Settling into his vehicle, Cam ran his fingers through his hair and sighed.
The truth of it was, for all her annoying qualities, his attraction to Harmony hadn’t abated one little bit. All morning, whenever they’d been in the same room, Cam had found himself watching her—not as a boss assessing a new hire’s abilities, but as a man admiring a beautiful woman. He’d found himself liking the way she moved, liking the scent—something floral and sweet today—that wafted around her, and her expressions with those flashes of emotion she tried so hard to hide.
And those amazing eyes were golden again today. They had him constantly checking to see whether they’d changed to green again…
Despite her trying to boss him around and compulsively rearranging things, he couldn’t get his mind off her.
“Don’t be ridiculous,” he muttered to himself, as he got True Blue started and, after her usual complaints, into gear. “You only just met her. It’s just the draw of the unknown…”
But his words rang hollow in his own ears, and he was still obsessing over Harmony Kinkaid as he drove home, looking forward to spending the rest of the day with her.
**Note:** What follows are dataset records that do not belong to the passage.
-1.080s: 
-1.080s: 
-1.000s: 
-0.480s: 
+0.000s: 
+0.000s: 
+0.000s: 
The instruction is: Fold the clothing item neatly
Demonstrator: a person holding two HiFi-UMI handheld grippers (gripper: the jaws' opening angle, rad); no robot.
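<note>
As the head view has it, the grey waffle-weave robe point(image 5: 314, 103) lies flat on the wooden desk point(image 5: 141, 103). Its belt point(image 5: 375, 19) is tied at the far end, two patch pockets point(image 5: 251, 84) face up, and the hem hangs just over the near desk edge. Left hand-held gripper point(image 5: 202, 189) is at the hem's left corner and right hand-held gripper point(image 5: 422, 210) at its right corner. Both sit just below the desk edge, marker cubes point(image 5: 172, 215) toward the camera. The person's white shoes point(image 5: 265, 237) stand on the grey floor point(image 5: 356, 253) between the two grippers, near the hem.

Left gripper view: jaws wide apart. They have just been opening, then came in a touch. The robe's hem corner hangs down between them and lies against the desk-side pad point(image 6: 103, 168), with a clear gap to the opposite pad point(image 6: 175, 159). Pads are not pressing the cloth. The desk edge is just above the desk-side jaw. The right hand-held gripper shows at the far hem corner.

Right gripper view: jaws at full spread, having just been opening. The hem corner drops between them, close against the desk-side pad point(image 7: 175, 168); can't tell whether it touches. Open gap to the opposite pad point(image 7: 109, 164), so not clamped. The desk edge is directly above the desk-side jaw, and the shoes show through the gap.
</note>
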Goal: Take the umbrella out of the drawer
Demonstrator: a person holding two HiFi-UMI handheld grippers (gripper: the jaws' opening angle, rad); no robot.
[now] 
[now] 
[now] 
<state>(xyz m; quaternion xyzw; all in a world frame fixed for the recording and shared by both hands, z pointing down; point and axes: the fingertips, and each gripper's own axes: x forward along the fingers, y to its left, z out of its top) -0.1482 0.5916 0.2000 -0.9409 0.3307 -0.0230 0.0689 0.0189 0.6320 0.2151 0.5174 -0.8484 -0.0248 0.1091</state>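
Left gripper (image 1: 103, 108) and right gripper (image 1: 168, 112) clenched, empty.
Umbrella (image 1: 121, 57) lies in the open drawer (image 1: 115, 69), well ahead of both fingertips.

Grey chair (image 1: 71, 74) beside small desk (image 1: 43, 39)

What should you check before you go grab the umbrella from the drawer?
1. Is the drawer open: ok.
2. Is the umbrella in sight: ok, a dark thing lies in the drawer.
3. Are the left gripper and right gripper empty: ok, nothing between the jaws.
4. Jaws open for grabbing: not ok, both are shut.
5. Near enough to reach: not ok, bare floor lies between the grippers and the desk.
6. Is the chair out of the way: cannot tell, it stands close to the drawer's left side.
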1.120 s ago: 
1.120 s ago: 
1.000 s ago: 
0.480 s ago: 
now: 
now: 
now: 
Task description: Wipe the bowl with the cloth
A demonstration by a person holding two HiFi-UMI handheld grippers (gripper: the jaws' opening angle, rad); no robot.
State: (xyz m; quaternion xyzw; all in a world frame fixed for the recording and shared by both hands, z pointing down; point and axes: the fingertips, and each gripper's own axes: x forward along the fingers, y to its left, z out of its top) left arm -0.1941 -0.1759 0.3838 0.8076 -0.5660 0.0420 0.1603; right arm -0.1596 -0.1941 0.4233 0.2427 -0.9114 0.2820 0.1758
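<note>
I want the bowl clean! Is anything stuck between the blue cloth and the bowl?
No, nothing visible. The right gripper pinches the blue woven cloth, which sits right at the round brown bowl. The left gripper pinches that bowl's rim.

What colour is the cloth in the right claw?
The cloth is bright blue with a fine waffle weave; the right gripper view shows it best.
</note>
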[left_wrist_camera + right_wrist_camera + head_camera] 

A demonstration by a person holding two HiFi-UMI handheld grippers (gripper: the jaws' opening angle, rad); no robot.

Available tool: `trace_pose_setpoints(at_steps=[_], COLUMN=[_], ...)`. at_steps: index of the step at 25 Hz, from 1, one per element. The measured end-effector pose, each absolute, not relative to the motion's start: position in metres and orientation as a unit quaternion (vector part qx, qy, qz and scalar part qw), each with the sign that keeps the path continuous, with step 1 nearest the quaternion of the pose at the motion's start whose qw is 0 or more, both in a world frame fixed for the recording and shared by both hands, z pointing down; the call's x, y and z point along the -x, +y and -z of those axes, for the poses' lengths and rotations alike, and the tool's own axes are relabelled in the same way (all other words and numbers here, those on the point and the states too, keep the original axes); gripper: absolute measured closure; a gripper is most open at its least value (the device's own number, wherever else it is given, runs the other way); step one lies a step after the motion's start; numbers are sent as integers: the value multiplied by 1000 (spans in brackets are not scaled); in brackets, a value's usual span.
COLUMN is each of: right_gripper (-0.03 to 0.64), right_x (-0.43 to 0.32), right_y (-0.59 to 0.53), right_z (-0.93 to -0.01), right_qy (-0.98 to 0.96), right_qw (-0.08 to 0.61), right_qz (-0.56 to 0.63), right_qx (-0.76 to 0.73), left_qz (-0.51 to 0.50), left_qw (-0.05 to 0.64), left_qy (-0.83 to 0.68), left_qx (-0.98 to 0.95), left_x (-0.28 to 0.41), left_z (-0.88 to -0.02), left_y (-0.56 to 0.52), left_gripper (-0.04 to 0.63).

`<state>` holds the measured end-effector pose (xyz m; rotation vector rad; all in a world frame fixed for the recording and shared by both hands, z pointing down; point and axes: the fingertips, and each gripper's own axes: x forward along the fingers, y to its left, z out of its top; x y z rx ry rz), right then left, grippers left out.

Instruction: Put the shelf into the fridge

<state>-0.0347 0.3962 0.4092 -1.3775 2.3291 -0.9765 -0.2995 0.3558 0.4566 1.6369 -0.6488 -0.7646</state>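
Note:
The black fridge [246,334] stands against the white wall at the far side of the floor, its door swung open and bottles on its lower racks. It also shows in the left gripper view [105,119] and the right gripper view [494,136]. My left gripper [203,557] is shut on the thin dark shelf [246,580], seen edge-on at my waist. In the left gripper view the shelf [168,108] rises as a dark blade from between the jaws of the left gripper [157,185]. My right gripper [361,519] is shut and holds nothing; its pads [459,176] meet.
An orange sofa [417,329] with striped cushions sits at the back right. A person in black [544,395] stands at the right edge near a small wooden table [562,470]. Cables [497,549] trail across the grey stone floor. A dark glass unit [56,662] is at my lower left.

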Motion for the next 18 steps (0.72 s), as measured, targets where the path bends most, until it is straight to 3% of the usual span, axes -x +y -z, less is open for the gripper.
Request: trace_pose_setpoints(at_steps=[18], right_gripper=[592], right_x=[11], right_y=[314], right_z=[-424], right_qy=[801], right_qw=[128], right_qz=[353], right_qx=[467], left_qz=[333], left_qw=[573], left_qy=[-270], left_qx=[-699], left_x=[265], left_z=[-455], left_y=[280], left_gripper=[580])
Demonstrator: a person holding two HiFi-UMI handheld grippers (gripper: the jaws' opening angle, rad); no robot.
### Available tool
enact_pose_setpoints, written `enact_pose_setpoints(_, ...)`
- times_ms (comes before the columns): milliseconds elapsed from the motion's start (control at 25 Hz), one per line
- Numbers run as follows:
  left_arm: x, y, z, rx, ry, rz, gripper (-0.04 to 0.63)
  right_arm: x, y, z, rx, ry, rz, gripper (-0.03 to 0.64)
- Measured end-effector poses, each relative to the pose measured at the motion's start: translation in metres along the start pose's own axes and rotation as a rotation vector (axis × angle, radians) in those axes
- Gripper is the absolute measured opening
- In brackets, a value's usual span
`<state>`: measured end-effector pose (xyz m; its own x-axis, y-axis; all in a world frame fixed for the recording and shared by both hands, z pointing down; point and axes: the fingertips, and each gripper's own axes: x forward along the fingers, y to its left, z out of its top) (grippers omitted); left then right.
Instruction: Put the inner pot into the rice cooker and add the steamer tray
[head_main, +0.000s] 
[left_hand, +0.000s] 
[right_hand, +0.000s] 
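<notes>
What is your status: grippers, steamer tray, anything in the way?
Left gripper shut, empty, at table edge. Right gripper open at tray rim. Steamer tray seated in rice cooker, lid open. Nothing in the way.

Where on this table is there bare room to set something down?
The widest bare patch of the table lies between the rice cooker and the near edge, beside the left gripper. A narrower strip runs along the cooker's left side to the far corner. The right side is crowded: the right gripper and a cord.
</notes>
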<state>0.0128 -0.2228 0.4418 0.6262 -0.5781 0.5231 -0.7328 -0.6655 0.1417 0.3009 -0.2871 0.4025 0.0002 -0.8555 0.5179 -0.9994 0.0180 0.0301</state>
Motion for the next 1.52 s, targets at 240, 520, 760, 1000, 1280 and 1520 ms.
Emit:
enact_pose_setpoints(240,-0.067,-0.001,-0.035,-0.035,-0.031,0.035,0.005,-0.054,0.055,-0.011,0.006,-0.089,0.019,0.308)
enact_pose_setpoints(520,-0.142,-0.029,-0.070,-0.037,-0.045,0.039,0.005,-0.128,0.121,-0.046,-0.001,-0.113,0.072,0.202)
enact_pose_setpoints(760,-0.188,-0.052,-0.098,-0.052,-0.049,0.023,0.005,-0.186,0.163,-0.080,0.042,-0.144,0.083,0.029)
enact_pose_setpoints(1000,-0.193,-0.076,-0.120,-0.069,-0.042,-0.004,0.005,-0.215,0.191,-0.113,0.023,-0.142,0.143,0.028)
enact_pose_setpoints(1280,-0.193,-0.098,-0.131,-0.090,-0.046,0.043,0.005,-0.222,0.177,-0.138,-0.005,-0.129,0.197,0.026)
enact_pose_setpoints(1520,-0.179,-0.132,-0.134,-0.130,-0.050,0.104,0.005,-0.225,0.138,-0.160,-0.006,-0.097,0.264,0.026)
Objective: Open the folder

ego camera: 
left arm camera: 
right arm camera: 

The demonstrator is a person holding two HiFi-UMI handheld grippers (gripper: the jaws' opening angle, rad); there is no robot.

And mentally kicking himself because he was.
CAM STOOD WITH his head bowed as John Harris read out the list of islanders who’d served in World War I and World War II. The Armistice Day ceremony was being held at the cenotaph at the north end of the village green, and Cam was aware of Harmony standing next to him, all her attention on the elderly wheelchair-bound gentleman.
He was one of the patients she’d be checking on when she was on her rounds, and Cam had promised at least to point out those who were attending, even if he didn’t get a chance to introduce her to them all.
As the “Last Post” was played by a cadet, Cam watched in his peripheral vision as Harmony fished a tissue out of her pocket and dabbed at her eyes. He was always moved by the “Last Post” too—the long first call, and the trill of the bugle running and then coming back to the mournful last notes.
John Harris, ninety-eight years old and a veteran of World War II, had tears streaming down his cheeks too, and Cam knew he was probably remembering his old friend Dougal, who’d died the year before. The two men had enlisted together, served together, and had been friends all through their lives.